Enorme decepción la que nos hemos llevado con la pareja de Carlos Navarro y Fayna Bethencourt, a la que algunos teníamos idealizada.

Fayna Bethencourt estuvo menos de un mes en la casa de Gran Hermano 2, hace ya dieciseis años, pero su dulzura, su belleza canaria de 22 añitos, nos conquistó. Sus seguidores no vimos con buenos ojos su relación con Carlos Navarro “El Yoyas” -justo al contrario que nos ocurrió con Sabrina Mahí y Ángel Tous– pero pensábamos que no seguirían juntos fuera de la casa. Nos equivocamos y acabamos no sólo aceptando su relación sino sintiendo una enorme simpatía hacia una pareja que parecía sólida como una roca, contra viento y marea.

Sin embargo, un desagradable suceso ha dado al traste con la imagen que nos habíamos hecho sobre este matrimonio. El pasado miércoles, Carlos Navarro, de 41 años de edad, era detenido por “coacciones en el ámbito familiar, amenazas y vejaciones” tras la denuncia de su esposa, Fayna, de 39 años.

Carlos pasó la noche en el calabozo, y tras un juicio rápìdo se ha dictaminado que no puede acercarse a menos de 500 metros de Fayna y que no puede pisar la isla de Gran Canaria, donde vive ahora ella tras la separación que tuvo lugar hace seis meses, con sus hijos, de 10 y 7 años.

Fayna, en declaraciones a La Otra Crónica, ha mostrado su disgusto por que se haya filtrado la noticia, ya que por encima de todo, quiere proteger a sus hijos. Ya denunció a Carlos en otra ocasión, denuncia que fue retirada “por pena”. Lo que ella quiere es un divorcio amistoso, pero no es posible porque él se niega y han tenido que iniciar un proceso contencioso.

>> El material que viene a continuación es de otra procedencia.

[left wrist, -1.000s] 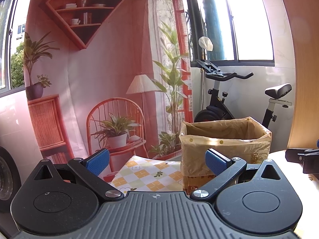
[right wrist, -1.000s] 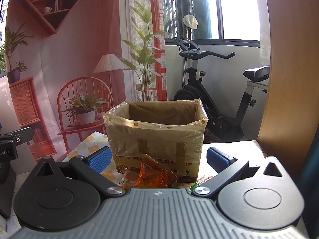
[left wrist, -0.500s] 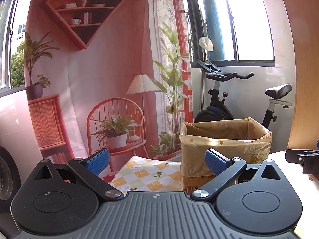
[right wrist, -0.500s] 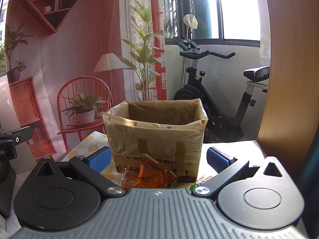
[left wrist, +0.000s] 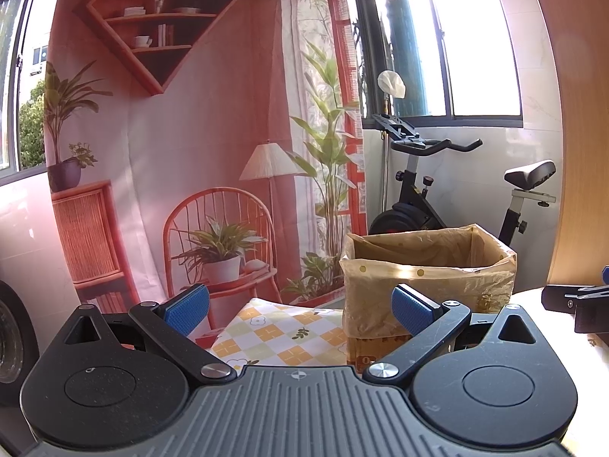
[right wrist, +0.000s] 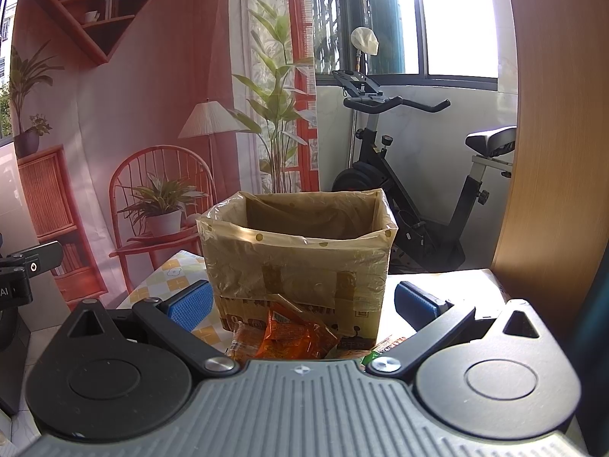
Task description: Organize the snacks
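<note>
Nearest the right tongs (right wrist: 300, 301), a small heap of snack packets (right wrist: 293, 337) lies on the worktop (right wrist: 449, 285), orange wrappers uppermost and a green one peeking out at the right. These tongs are spread wide and hold nothing, and the heap sits low between the two blue pads (right wrist: 190, 301). Just behind the heap, touching or nearly so, stands the box (right wrist: 297, 251), lined with a yellowish plastic bag and open at the top; what it holds cannot be seen. The left tongs (left wrist: 300, 306) are likewise spread and empty, over the checked cloth (left wrist: 281, 337) toward the worktop's left edge, with the box ahead to their right. No packet is gripped yet, so the job seems to be at its start. The next move likely calls for lowering the right tongs onto an orange packet, closing on it, then lifting it clear of the box rim.
</note>
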`<state>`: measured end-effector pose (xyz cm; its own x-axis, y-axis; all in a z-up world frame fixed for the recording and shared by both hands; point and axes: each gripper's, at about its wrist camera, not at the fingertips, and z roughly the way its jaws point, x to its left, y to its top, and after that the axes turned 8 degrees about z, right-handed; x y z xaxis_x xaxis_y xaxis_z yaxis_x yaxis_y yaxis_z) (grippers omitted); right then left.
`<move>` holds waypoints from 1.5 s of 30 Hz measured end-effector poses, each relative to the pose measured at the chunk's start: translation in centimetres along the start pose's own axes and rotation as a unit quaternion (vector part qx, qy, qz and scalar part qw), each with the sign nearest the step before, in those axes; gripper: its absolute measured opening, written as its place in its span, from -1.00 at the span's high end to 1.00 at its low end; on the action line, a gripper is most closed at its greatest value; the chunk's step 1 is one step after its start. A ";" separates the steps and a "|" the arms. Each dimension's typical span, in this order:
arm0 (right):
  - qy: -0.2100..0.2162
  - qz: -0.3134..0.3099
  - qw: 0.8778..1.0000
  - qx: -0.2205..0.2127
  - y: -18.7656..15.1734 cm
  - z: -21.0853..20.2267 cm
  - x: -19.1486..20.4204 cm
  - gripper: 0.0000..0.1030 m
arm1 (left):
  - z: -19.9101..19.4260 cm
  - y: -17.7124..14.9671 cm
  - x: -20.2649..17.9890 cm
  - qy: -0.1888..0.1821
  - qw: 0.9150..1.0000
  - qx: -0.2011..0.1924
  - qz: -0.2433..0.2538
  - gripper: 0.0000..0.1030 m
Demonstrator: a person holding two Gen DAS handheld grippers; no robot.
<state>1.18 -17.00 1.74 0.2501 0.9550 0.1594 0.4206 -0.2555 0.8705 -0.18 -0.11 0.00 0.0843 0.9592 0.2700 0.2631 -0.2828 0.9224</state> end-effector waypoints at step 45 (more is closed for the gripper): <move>0.024 0.010 1.000 0.017 -4.3 7.9 -3.7 -0.99 | 14.7 -11.1 -1.9 -0.110 0.988 0.109 0.010 -0.96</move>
<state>5.30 -20.58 -6.24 0.2165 0.9557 0.1995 0.4464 -0.2787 0.8503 10.87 1.08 -14.77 0.2921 0.9354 0.1992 0.4586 -0.3198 0.8291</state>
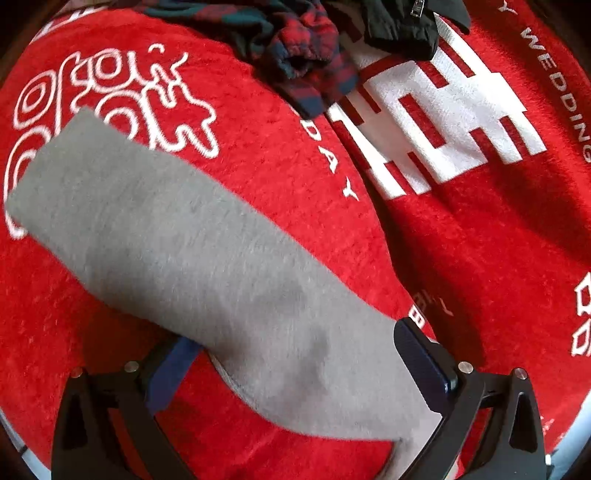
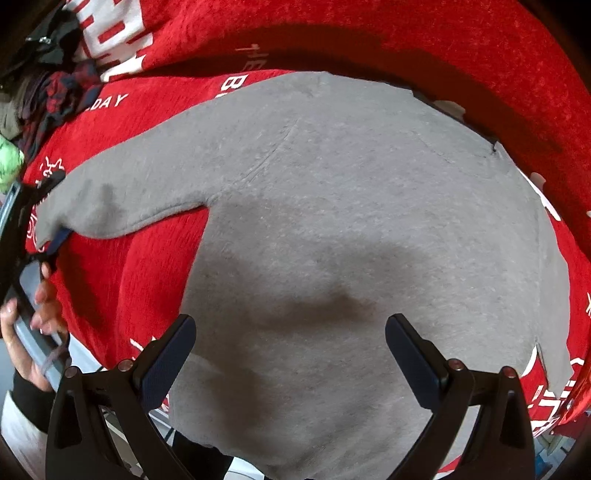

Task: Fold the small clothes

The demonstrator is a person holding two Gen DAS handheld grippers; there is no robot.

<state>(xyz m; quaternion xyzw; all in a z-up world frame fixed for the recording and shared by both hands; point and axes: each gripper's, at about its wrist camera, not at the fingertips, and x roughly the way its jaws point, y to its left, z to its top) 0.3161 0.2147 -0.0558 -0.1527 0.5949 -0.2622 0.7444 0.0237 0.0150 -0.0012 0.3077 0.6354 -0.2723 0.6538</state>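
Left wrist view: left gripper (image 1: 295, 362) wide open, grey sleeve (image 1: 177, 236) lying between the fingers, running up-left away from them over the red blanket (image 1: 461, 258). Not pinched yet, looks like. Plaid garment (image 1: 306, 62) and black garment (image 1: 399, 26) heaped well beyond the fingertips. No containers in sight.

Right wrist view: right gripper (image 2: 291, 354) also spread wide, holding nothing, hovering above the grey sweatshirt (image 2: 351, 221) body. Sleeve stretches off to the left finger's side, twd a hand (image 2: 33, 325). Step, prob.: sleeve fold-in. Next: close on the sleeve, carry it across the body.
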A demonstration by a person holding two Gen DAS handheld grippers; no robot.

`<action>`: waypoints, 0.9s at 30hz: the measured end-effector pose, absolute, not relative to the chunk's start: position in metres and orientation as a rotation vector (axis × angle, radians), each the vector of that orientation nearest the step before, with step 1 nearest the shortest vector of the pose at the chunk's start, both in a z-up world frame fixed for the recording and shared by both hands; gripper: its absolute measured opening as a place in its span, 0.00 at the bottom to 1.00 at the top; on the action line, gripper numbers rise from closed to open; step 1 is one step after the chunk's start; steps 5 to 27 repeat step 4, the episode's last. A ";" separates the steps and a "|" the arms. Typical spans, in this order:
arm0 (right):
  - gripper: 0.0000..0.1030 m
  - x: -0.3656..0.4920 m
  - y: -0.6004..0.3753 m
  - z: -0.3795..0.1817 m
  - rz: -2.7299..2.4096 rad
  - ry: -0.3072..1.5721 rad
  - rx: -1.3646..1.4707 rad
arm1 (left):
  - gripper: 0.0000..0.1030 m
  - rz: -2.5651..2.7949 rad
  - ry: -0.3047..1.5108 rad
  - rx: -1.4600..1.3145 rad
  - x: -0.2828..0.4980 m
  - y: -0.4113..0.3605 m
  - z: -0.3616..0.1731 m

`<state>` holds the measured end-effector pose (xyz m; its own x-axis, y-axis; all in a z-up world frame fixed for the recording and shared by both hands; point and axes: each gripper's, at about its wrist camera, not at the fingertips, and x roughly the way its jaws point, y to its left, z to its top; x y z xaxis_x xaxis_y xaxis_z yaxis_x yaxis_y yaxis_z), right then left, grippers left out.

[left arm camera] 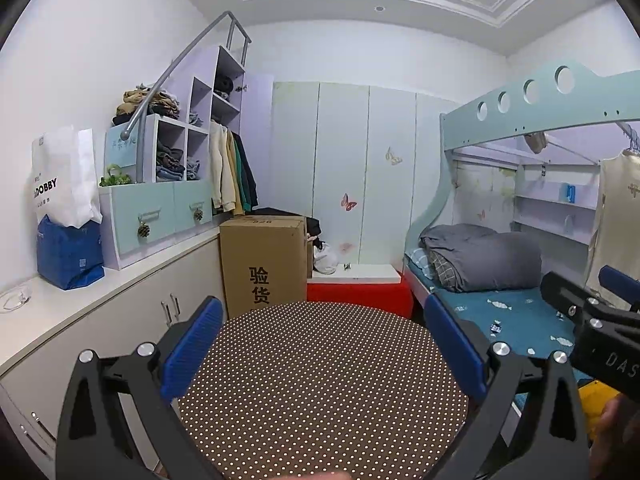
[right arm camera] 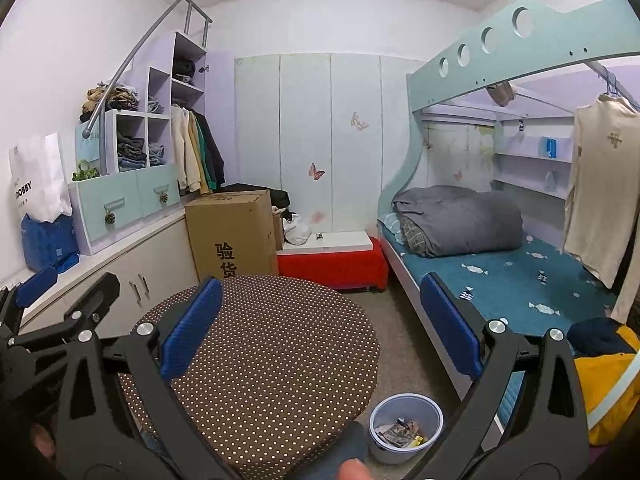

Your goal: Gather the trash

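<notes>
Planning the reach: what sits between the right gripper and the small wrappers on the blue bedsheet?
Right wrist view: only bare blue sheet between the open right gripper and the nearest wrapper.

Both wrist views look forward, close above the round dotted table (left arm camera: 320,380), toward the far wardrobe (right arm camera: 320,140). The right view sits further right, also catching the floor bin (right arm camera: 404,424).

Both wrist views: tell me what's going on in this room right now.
A person holds two grippers over a round polka-dot table. The left gripper and the right gripper are both open and empty. Small scraps lie on the blue bed. A bin on the floor holds some trash.
</notes>
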<state>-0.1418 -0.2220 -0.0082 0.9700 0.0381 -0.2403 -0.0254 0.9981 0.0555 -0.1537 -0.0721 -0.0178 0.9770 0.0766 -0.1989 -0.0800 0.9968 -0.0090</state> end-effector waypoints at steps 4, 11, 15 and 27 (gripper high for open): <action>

Cuenta Fayna que Carlos fue a ver a sus hijos, pero que en vez de verlos ha tenido unos comportamientos “deleznables” atacando y amenazando a la persona con la que ella ha rehecho su vida “persona a la que no ha visto nunca ni ha tenido un mínimo contacto con él”. Asegura que ha tenido un comportamiento punible y que por eso ha acudido a la ley y acudirá las veces que sea necesario.

Carlos Navarro también ha dado su versión de lo ocurrido, en este caso a la revista Qué Me Dices, y ha explicado que fue a ver s su hijo, ya que era su cumpleaños, y no pudo verle “porque a esta señora no le salió de las narices, directamente me lo impidió”. Afirma que lo que se está diciendo por ahí le resbala y que el problema es que hay dos niños pendientes de que sus padres se entiendan.

Asegura Carlos que la denuncia le pilló por sorpresa porque no llegaron a verse, sólo intercambiaron unas palabras por teléfono “Después, si ella me habla de alguien y yo le digo que a ese alguien me lo paso yo por ahí y le reviento la cabeza, ¿a quién he amenazado? ¿a mi mujer? No, a una tercera persona, que es un tío y que según ella, es más grande que yo”.

Triste y desagradable final para esta pareja, a la que deseamos que puedan solucionar estos problemas civilizadamente por el bien de sus hijos y de ellos mismos. En todo caso, ambos, más concretamente ella, se han mantenido hasta ahora en un plano mediático muy discreto y no creemos que esta situación vaya a cambiar.